• Task requirements
Within the entries below, find every line that has the string "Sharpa", then copy it.

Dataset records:
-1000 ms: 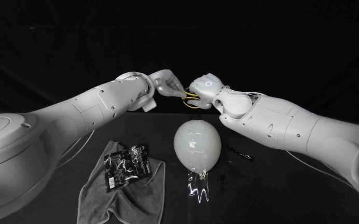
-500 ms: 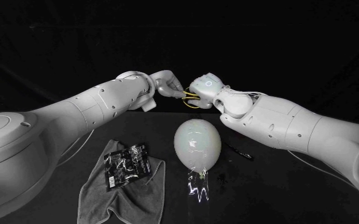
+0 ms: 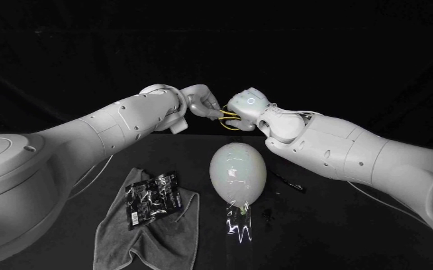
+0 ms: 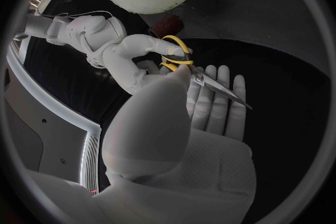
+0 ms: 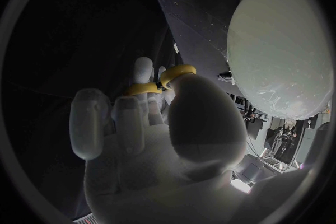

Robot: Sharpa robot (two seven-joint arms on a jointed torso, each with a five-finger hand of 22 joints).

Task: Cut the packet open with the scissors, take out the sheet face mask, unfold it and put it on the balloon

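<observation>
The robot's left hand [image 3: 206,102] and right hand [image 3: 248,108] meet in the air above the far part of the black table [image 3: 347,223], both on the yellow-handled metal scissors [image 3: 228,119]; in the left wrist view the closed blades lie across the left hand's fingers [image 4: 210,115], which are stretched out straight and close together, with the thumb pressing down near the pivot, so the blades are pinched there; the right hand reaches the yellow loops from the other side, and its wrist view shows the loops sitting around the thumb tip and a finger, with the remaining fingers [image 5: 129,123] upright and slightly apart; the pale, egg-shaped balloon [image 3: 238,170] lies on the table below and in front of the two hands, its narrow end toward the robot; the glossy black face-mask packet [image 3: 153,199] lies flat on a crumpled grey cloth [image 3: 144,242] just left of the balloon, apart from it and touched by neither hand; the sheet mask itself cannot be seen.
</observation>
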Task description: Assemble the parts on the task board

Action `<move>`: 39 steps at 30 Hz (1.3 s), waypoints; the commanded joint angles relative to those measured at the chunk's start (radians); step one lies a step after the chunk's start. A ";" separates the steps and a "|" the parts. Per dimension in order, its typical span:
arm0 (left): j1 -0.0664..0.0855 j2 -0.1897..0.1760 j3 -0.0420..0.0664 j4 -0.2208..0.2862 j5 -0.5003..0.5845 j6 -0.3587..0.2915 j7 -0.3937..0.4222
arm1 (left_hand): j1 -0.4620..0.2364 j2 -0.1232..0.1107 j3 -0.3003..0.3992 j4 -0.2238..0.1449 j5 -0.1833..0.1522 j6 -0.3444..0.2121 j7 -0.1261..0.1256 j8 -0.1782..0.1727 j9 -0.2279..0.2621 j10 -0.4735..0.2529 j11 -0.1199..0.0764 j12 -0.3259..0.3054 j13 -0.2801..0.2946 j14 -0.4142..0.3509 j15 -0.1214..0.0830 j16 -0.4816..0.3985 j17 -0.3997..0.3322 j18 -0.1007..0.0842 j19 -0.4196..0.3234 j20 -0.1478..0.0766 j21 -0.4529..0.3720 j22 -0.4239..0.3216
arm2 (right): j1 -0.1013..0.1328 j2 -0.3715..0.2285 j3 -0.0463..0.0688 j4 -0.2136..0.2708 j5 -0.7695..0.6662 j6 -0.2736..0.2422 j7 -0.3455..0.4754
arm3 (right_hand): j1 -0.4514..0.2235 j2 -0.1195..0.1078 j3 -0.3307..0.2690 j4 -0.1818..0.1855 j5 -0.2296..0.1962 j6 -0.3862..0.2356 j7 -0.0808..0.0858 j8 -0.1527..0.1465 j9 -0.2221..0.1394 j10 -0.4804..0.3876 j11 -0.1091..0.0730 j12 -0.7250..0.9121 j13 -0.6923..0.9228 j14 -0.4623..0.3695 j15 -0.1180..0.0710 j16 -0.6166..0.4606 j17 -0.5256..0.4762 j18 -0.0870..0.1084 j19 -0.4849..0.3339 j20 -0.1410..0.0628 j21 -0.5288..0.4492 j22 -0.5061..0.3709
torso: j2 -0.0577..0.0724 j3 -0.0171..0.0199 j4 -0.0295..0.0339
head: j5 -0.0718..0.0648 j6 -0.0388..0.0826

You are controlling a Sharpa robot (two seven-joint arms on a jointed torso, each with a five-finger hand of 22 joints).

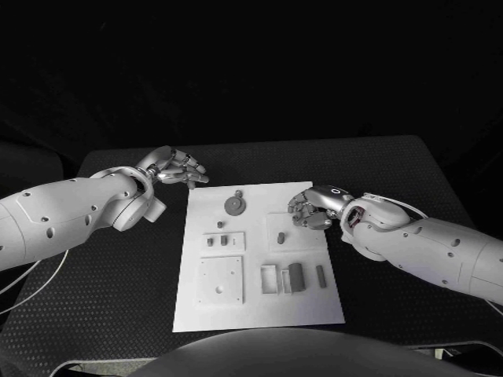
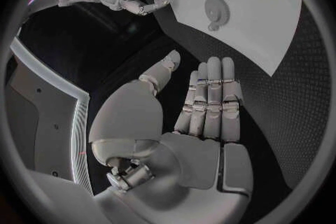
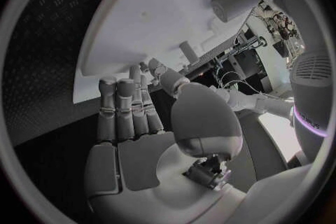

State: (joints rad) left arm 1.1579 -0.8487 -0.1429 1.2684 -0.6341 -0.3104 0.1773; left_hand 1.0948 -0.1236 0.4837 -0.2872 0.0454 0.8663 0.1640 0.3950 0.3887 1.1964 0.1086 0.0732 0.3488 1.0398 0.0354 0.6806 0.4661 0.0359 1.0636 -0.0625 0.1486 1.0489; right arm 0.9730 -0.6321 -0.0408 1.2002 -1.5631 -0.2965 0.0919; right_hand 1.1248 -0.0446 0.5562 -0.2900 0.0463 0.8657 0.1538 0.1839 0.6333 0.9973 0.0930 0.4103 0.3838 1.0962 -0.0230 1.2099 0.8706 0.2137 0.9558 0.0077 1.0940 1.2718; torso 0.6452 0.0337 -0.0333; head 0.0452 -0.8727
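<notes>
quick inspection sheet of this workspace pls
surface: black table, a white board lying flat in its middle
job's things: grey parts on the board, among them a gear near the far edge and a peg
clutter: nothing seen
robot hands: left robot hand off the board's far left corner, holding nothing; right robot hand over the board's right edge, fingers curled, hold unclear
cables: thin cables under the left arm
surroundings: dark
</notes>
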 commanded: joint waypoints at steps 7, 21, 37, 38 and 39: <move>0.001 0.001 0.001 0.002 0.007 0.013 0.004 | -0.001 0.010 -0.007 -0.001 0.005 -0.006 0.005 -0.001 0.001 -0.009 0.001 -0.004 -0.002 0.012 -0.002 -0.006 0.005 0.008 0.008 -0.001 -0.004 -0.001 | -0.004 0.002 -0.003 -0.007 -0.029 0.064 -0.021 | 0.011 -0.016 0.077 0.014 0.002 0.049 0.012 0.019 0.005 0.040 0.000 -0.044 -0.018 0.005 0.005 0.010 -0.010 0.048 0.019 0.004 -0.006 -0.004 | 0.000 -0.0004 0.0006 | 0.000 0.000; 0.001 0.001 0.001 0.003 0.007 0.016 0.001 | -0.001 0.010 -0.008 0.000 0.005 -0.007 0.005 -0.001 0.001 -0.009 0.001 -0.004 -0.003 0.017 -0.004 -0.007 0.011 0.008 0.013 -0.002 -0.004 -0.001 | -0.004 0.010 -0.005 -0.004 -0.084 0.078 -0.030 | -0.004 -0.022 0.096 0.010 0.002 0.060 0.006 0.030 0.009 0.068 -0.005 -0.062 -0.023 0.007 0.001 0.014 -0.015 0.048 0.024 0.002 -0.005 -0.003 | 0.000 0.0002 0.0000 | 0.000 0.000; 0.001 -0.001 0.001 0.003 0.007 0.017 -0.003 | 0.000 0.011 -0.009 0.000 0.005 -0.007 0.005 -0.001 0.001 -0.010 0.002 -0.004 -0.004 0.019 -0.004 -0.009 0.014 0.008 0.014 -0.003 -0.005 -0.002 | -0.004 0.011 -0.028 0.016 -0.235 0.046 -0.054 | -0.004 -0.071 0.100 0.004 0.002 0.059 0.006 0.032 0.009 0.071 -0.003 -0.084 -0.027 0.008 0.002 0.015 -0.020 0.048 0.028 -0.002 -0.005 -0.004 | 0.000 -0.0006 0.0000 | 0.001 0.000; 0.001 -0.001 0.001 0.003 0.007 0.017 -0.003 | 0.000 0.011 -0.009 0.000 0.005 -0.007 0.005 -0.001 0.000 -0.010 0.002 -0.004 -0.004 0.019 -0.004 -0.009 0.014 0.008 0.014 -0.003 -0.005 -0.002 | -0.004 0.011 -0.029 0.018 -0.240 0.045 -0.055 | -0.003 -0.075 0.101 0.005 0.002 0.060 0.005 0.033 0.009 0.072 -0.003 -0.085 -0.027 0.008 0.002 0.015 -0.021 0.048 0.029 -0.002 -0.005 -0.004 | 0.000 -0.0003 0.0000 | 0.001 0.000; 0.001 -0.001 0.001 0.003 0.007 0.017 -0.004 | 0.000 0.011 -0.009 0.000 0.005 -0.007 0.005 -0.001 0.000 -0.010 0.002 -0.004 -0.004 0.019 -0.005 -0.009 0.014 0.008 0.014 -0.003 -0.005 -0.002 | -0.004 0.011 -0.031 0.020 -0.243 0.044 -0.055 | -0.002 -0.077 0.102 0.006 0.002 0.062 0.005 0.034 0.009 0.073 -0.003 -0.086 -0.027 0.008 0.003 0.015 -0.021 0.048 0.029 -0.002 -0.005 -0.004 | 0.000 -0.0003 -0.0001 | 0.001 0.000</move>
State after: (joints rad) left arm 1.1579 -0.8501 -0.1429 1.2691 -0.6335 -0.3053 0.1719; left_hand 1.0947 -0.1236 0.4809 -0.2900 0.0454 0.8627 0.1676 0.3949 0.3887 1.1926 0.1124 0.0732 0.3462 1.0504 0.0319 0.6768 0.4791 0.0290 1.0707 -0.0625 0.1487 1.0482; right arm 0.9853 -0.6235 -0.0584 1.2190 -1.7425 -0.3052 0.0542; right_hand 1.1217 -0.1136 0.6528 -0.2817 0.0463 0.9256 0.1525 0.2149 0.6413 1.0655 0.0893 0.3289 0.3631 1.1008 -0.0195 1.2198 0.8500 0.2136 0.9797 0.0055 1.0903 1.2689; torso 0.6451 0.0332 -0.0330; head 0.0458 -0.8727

• Task result
Robot: Sharpa robot (two seven-joint arms on a jointed torso, each with a five-finger hand of 22 joints).
You are controlling a Sharpa robot (two seven-joint arms on a jointed torso, each with a five-finger hand of 22 joints).

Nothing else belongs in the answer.